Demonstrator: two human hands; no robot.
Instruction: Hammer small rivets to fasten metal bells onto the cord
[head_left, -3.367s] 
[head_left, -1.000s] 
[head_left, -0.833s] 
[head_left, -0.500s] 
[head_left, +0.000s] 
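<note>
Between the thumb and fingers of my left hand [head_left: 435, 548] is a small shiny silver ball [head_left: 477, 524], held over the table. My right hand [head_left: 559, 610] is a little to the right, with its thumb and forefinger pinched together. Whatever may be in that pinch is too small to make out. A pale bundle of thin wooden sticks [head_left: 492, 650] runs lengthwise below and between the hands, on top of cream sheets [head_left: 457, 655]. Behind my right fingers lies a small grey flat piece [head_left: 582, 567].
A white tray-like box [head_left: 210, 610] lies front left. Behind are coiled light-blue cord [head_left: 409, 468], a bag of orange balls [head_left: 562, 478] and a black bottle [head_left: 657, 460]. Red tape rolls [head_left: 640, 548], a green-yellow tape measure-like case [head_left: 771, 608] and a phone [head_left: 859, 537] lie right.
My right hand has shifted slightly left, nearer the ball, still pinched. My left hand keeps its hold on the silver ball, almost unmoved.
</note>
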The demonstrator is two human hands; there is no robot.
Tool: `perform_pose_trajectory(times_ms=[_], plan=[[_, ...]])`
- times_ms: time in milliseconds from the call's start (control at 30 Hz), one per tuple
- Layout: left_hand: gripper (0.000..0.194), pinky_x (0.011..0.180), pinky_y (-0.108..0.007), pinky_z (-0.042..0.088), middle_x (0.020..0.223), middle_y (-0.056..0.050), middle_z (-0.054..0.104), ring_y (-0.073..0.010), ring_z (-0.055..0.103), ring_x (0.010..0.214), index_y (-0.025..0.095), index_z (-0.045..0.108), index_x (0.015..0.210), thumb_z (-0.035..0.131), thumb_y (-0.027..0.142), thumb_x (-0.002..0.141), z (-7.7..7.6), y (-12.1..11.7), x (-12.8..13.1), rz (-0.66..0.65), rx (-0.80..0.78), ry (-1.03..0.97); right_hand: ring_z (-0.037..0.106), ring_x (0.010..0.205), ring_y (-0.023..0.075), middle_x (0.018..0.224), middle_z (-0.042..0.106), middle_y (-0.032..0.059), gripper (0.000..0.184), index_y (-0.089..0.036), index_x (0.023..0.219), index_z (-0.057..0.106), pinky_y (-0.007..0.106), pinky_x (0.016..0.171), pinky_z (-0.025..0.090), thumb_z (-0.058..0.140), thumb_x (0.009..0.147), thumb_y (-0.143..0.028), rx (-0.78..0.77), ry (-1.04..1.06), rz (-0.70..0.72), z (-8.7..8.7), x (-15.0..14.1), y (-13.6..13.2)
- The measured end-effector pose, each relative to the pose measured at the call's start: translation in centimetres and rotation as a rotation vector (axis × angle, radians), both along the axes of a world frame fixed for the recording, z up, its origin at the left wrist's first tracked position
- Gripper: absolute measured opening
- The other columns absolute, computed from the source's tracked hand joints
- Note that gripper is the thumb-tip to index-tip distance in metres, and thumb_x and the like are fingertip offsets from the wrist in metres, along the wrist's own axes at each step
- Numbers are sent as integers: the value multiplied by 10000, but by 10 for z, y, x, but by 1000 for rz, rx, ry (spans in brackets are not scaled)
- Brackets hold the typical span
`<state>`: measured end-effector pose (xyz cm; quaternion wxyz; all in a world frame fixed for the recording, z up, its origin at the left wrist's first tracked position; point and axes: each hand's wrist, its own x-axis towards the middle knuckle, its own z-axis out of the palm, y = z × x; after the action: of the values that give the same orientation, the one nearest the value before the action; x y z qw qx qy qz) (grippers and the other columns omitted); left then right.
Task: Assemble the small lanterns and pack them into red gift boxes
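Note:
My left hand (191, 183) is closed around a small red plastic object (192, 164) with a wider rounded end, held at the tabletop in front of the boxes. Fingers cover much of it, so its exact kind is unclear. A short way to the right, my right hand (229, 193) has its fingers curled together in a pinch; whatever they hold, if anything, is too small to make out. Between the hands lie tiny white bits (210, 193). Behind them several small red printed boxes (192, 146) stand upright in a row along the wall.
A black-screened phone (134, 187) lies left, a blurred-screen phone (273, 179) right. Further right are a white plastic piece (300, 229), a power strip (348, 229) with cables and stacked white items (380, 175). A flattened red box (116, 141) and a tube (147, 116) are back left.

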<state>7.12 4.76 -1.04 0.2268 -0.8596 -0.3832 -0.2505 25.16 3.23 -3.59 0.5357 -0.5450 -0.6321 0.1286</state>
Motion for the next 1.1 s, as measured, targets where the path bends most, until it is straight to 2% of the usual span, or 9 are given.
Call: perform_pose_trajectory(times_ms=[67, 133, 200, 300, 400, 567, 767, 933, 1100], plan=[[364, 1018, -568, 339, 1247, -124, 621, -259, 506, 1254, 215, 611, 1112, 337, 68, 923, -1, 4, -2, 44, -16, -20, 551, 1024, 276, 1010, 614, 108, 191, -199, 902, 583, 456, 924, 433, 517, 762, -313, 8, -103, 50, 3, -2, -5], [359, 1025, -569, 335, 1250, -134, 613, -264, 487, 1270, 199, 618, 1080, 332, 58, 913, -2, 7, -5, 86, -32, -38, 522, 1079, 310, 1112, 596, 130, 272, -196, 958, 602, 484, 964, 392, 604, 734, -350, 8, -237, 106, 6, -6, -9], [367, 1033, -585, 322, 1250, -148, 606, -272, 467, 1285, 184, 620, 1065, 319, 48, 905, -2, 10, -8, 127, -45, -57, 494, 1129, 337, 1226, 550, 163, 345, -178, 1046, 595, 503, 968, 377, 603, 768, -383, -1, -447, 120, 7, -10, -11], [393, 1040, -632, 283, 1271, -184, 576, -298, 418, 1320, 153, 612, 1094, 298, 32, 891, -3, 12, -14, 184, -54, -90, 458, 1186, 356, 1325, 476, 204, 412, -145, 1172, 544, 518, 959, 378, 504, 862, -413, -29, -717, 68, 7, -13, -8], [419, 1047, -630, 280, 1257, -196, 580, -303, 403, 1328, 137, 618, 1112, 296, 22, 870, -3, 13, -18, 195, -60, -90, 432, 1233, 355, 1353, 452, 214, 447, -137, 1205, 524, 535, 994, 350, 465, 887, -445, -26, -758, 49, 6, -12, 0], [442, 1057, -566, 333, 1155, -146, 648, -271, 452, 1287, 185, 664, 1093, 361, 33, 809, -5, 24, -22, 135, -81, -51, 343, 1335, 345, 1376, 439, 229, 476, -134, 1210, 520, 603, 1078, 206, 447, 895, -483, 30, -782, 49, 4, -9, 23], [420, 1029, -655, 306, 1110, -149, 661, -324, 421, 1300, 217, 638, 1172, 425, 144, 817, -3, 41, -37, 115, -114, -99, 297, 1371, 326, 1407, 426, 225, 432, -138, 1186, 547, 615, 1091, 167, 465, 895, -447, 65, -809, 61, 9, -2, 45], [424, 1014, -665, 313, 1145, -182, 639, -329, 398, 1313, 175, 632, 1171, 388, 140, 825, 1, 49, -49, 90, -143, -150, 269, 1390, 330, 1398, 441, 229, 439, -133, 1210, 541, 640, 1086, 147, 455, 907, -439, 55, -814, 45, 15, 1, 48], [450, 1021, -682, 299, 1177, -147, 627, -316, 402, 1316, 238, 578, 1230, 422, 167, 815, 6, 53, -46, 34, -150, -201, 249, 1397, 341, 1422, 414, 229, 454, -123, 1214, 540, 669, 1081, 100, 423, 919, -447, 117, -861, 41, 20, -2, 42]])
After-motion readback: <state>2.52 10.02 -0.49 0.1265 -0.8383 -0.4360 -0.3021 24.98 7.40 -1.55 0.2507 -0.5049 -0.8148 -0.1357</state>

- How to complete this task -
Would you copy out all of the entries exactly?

- Your response -
Demonstrator: two human hands; no robot.
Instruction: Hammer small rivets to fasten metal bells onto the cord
[head_left, -3.367s] 
[head_left, -1.000s] 
[head_left, -0.833s] 
[head_left, -0.500s] 
[head_left, +0.000s] 
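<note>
Between the thumb and fingers of my left hand [head_left: 435, 548] is a small shiny silver ball [head_left: 477, 524], held over the table. My right hand [head_left: 559, 610] is a little to the right, with its thumb and forefinger pinched together. Whatever may be in that pinch is too small to make out. A pale bundle of thin wooden sticks [head_left: 492, 650] runs lengthwise below and between the hands, on top of cream sheets [head_left: 457, 655]. Behind my right fingers lies a small grey flat piece [head_left: 582, 567].
A white tray-like box [head_left: 210, 610] lies front left. Behind are coiled light-blue cord [head_left: 409, 468], a bag of orange balls [head_left: 562, 478] and a black bottle [head_left: 657, 460]. Red tape rolls [head_left: 640, 548], a green-yellow tape measure-like case [head_left: 771, 608] and a phone [head_left: 859, 537] lie right.
My right hand has shifted slightly left, nearer the ball, still pinched. My left hand keeps its hold on the silver ball, almost unmoved.
</note>
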The demonstrator is two human hands; there is no robot.
Tool: `perform_pose_trajectory(times_ms=[_], plan=[[_, ...]])`
- times_ms: time in milliseconds from the call's start (control at 30 Hz), one per tuple
- Layout: left_hand: gripper (0.000..0.194), pinky_x (0.011..0.180), pinky_y (-0.108..0.007), pinky_z (-0.042..0.088), middle_x (0.020..0.223), middle_y (-0.056..0.050), middle_z (-0.054..0.104), ring_y (-0.073..0.010), ring_z (-0.055..0.103), ring_x (0.010..0.214), index_y (-0.025..0.095), index_z (-0.045..0.108), index_x (0.015..0.210), thumb_z (-0.035..0.131), thumb_y (-0.027..0.142), thumb_x (-0.002..0.141), z (-7.7..7.6), y (-12.1..11.7), x (-12.8..13.1), rz (-0.66..0.65), rx (-0.80..0.78), ry (-1.03..0.97); right_hand: ring_z (-0.037..0.106), ring_x (0.010..0.205), ring_y (-0.023..0.075), middle_x (0.018..0.224), middle_z (-0.042..0.106), middle_y (-0.032..0.059), gripper (0.000..0.184), index_y (-0.089..0.036), index_x (0.023..0.219), index_z (-0.057..0.106), pinky_y (-0.007..0.106), pinky_x (0.016..0.171), pinky_z (-0.025..0.090), thumb_z (-0.058..0.140), thumb_x (0.009..0.147), thumb_y (-0.143..0.028), rx (-0.78..0.77), ry (-1.04..1.06), rz (-0.70..0.72), z (-8.7..8.7), x (-15.0..14.1), y (-13.6..13.2)
- The measured end-effector pose, each relative to the pose measured at the call's start: translation in centimetres and rotation as a rotation vector (axis × angle, radians), both along the axes of a world frame fixed for the recording, z up, its origin at the left wrist's first tracked position
- Gripper: absolute measured opening
- The other columns absolute, computed from the source's tracked hand joints
- Note that gripper is the thumb-tip to index-tip distance in metres, and thumb_x and the like are fingertip offsets from the wrist in metres, along the wrist's own axes at each step
- Numbers are sent as integers: the value multiplied by 10000, but by 10 for z, y, x, but by 1000 for rz, rx, ry (spans in brackets are not scaled)
- Brackets hold the typical span
`<state>`: measured end-effector pose (xyz cm; quaternion wxyz; all in a world frame fixed for the recording, z up, its origin at the left wrist's first tracked position; point and axes: each hand's wrist, its own x-axis towards the middle knuckle, its own z-axis out of the palm, y = z × x; after the action: of the values that give the same orientation, the one nearest the value before the action; x y z qw qx qy qz) (grippers and the other columns omitted); left then right.
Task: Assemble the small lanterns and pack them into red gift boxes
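Note:
My left hand (191, 183) is closed around a small red plastic object (192, 164) with a wider rounded end, held at the tabletop in front of the boxes. Fingers cover much of it, so its exact kind is unclear. A short way to the right, my right hand (229, 193) has its fingers curled together in a pinch; whatever they hold, if anything, is too small to make out. Between the hands lie tiny white bits (210, 193). Behind them several small red printed boxes (192, 146) stand upright in a row along the wall.
A black-screened phone (134, 187) lies left, a blurred-screen phone (273, 179) right. Further right are a white plastic piece (300, 229), a power strip (348, 229) with cables and stacked white items (380, 175). A flattened red box (116, 141) and a tube (147, 116) are back left.
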
<state>7.12 4.76 -1.04 0.2268 -0.8596 -0.3832 -0.2505 25.16 3.23 -3.59 0.5357 -0.5450 -0.6321 0.1286</state>
Motion for the next 1.1 s, as measured, targets where the path bends most, until it is straight to 2% of the usual span, or 9 are given.
Call: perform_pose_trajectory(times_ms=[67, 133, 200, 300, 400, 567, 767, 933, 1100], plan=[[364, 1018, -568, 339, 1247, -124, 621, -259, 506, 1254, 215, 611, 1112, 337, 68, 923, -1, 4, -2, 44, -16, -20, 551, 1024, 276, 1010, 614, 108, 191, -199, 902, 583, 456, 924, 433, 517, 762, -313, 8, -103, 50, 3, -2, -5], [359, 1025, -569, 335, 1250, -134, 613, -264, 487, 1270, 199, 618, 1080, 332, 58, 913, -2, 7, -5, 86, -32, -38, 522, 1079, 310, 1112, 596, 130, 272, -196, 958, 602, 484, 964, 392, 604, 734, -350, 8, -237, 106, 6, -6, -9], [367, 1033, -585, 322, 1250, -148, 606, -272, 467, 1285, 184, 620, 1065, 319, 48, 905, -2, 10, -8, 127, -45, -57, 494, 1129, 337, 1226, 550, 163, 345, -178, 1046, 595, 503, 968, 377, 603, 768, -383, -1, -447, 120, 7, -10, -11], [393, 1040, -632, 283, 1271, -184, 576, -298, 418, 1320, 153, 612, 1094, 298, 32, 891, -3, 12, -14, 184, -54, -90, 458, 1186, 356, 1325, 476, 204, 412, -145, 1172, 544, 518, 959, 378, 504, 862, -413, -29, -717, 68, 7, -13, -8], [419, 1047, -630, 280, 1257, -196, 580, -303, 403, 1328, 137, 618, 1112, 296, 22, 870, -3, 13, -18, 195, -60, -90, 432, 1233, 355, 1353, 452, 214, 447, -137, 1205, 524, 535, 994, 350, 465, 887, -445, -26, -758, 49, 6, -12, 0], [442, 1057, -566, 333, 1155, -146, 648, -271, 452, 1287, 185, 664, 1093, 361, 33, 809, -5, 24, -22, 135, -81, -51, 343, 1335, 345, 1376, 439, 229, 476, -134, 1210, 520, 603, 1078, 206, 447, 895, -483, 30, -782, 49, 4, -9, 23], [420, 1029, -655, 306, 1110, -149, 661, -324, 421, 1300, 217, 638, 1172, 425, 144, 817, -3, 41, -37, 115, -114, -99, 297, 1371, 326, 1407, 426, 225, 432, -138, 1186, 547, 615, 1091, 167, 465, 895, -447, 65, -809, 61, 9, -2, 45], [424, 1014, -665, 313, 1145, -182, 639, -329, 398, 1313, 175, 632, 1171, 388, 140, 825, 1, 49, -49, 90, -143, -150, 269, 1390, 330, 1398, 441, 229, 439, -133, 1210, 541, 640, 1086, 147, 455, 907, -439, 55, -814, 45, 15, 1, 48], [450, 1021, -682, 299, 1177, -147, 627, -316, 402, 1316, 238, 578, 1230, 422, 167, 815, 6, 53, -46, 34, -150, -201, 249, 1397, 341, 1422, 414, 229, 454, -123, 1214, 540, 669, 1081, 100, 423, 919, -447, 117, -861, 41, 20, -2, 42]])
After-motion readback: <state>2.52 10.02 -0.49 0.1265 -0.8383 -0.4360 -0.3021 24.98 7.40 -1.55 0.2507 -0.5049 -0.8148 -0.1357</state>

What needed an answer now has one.